Task instructions:
Using the data below, work out how many of its lines contain "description", and give that number with nothing added.

Records excerpted from a collection
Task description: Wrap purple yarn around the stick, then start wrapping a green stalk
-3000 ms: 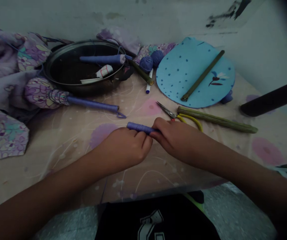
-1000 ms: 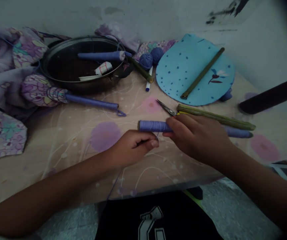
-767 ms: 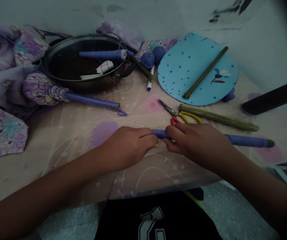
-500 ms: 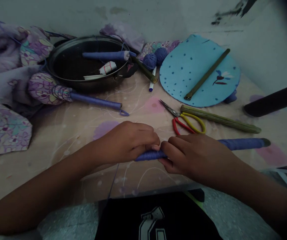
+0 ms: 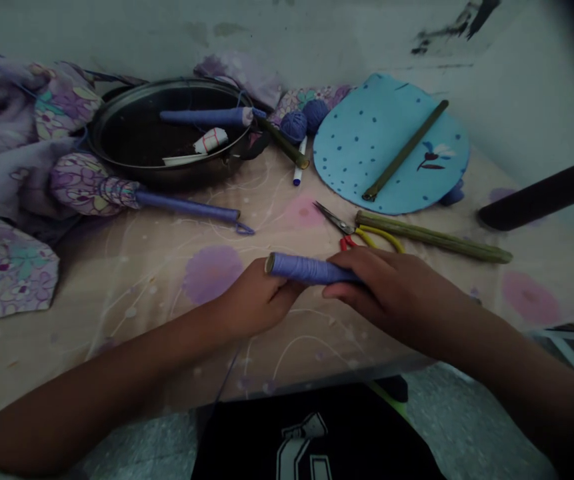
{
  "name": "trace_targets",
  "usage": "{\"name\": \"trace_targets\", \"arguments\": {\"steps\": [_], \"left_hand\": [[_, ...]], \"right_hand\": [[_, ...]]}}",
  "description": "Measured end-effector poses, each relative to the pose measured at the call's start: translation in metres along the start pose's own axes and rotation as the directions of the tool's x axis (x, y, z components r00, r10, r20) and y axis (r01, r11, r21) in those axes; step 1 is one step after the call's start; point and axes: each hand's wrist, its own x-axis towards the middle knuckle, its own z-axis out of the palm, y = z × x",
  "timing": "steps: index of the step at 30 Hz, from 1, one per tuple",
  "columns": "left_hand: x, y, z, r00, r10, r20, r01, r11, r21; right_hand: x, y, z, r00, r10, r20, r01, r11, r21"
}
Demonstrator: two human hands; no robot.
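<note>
A stick wound with blue-violet yarn [image 5: 311, 268] is held a little above the table, its bare round end pointing left toward me. My right hand [image 5: 391, 283] is closed around its middle, the thumb along the lower side. My left hand [image 5: 261, 300] is at the left end, its fingers curled behind the stick and partly hidden by it. From beneath the left hand a thin yarn strand [image 5: 227, 377] runs down past the table edge. Just beyond my right hand lie long-nosed scissors with red and yellow handles [image 5: 339, 223], partly covered by it.
A bare green stick [image 5: 434, 238] lies behind my right hand. Farther back are a round blue cloth [image 5: 347, 153] with another stick on it, yarn balls [image 5: 294, 126], a marker [image 5: 300, 163] and a black pan [image 5: 167, 167]. Left lies a yarn-wound handle [image 5: 187, 205] with floral fabric [image 5: 11, 273].
The wound stick has been raised and turned, so its left end now shows in front of my left hand. My left hand has dropped lower behind it; my right hand keeps its hold.
</note>
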Motion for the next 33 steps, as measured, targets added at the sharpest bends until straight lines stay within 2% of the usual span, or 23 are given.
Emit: {"name": "trace_targets", "arguments": {"steps": [2,3,6,9,11,13,15,18,21,23,25,27,30,33], "left_hand": [[-0.003,0.003,0.004,0.997,0.078,0.016,-0.080,0.965,0.249],[-0.005,0.004,0.005,0.992,0.118,0.052,-0.129,0.920,0.371],[-0.009,0.010,0.006,0.962,0.193,0.192,-0.272,0.698,0.663],[-0.010,0.017,0.000,0.912,0.237,0.334,-0.409,0.487,0.772],[-0.008,0.023,-0.008,0.888,0.254,0.382,-0.458,0.431,0.778],[-0.005,0.029,-0.018,0.890,0.195,0.412,-0.454,0.467,0.759],[-0.002,0.034,-0.028,0.891,0.140,0.432,-0.436,0.529,0.728],[0.004,0.033,-0.038,0.893,0.096,0.440,-0.374,0.702,0.606],[0.011,0.021,-0.042,0.897,0.085,0.434,-0.235,0.923,0.304],[0.014,0.011,-0.042,0.893,0.072,0.444,-0.100,0.994,0.041],[0.016,0.003,-0.040,0.883,0.019,0.470,0.058,0.987,-0.150],[0.017,-0.001,-0.038,0.873,-0.024,0.487,0.178,0.945,-0.273],[0.016,-0.003,-0.034,0.873,-0.039,0.486,0.253,0.888,-0.384],[0.014,-0.005,-0.033,0.884,-0.084,0.460,0.315,0.834,-0.453]], "right_hand": [[0.002,0.006,0.002,0.995,0.097,0.020,-0.097,0.995,-0.002],[0.003,0.008,0.004,0.990,0.135,0.040,-0.135,0.991,-0.006],[0.005,0.009,0.010,0.982,0.136,0.135,-0.134,0.991,-0.025],[0.007,0.004,0.015,0.974,0.061,0.218,-0.048,0.997,-0.063],[0.007,0.000,0.016,0.961,0.019,0.274,0.001,0.997,-0.072],[0.006,-0.005,0.016,0.948,-0.027,0.317,0.048,0.997,-0.059],[0.006,-0.011,0.016,0.946,-0.092,0.311,0.110,0.993,-0.041],[0.005,-0.018,0.014,0.946,-0.221,0.238,0.231,0.973,-0.015],[0.002,-0.023,0.010,0.950,-0.276,0.149,0.279,0.960,0.003],[-0.001,-0.024,0.007,0.956,-0.279,0.094,0.276,0.960,0.042],[-0.005,-0.023,0.005,0.961,-0.273,0.053,0.266,0.958,0.109],[-0.009,-0.022,0.004,0.958,-0.286,0.019,0.280,0.947,0.155],[-0.012,-0.019,0.003,0.949,-0.313,-0.034,0.315,0.939,0.136],[-0.013,-0.018,0.000,0.956,-0.262,-0.132,0.274,0.958,0.081]]}}
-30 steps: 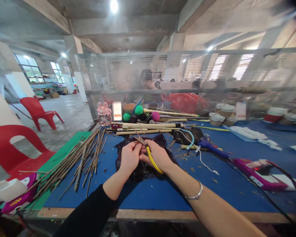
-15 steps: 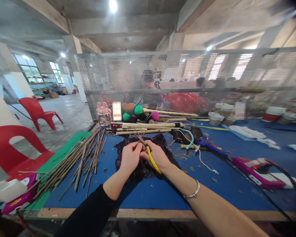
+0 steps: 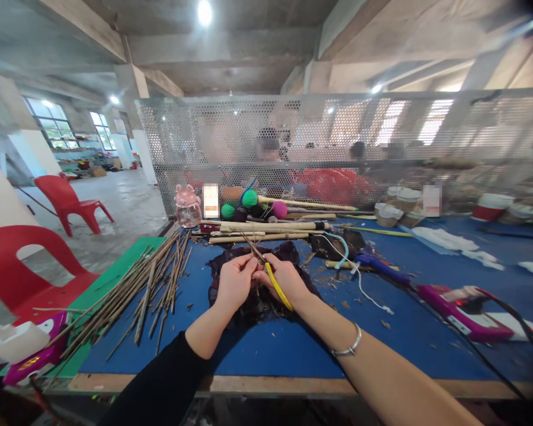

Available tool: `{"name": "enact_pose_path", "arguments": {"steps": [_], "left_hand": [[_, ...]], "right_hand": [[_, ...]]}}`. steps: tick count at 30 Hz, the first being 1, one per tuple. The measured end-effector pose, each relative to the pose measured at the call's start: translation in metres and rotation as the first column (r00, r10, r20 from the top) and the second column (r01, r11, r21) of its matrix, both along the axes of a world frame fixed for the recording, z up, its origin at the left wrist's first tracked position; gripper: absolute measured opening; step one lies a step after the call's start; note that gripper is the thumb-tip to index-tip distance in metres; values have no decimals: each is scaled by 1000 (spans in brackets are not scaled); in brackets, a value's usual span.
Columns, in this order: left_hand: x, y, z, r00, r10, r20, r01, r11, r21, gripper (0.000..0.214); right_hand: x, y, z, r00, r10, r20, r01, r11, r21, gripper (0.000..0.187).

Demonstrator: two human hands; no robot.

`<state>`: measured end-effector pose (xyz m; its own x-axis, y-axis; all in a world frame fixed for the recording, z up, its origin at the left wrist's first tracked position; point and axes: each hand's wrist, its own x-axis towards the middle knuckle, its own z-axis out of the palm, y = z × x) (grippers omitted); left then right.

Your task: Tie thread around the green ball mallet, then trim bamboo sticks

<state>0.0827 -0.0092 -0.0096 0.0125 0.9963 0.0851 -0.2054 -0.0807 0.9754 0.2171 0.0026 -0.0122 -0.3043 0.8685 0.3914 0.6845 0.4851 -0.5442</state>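
My left hand (image 3: pixel 233 283) and my right hand (image 3: pixel 285 278) meet over a dark purple cloth (image 3: pixel 260 296) on the blue table (image 3: pixel 275 343). The right hand is closed on yellow-handled scissors (image 3: pixel 277 286), whose blades point up and left. The left hand pinches a thin brown stick (image 3: pixel 250 245) that rises between the two hands, right beside the blades. My left arm wears a black sleeve, my right wrist a silver bangle (image 3: pixel 349 345).
A heap of thin brown sticks (image 3: pixel 146 281) lies left of the cloth. Thicker bamboo poles (image 3: pixel 266 226) and coloured balls (image 3: pixel 250 199) lie behind. Glue guns (image 3: pixel 459 302) with cords are at right. Red chairs (image 3: pixel 22 266) stand left. People sit behind a mesh screen (image 3: pixel 337 142).
Both hands stay together over the cloth; only small shifts of the scissors and the stick show.
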Motion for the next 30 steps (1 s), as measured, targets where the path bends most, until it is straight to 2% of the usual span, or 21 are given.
{"name": "enact_pose_path", "arguments": {"steps": [3,7,13,16,23,30], "left_hand": [[-1,1,0,1000,18,-10,-18,1000,4,27],[-2,3,-2,998,46,-32,-44,996,81,25],[0,6,-6,999,34,-19,-32,994,101,25],[0,5,-7,1000,18,-1,-18,995,97,27],[-3,4,-5,991,97,-97,-82,985,150,24],[-3,4,-4,985,124,-122,-107,985,137,24]], "right_hand": [[-1,-1,1,999,-16,39,16,1000,-3,31],[-1,-1,1,992,-41,118,36,998,50,38],[1,2,-2,991,-9,134,-12,987,158,53],[2,4,-1,991,18,132,-44,979,197,54],[2,3,0,996,-11,91,2,995,100,47],[3,4,-3,996,-43,78,36,996,87,44]]}}
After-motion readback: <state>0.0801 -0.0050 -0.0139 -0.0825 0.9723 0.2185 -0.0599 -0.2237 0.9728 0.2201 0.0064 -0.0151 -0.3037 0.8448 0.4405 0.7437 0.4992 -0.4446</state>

Solution to this problem:
2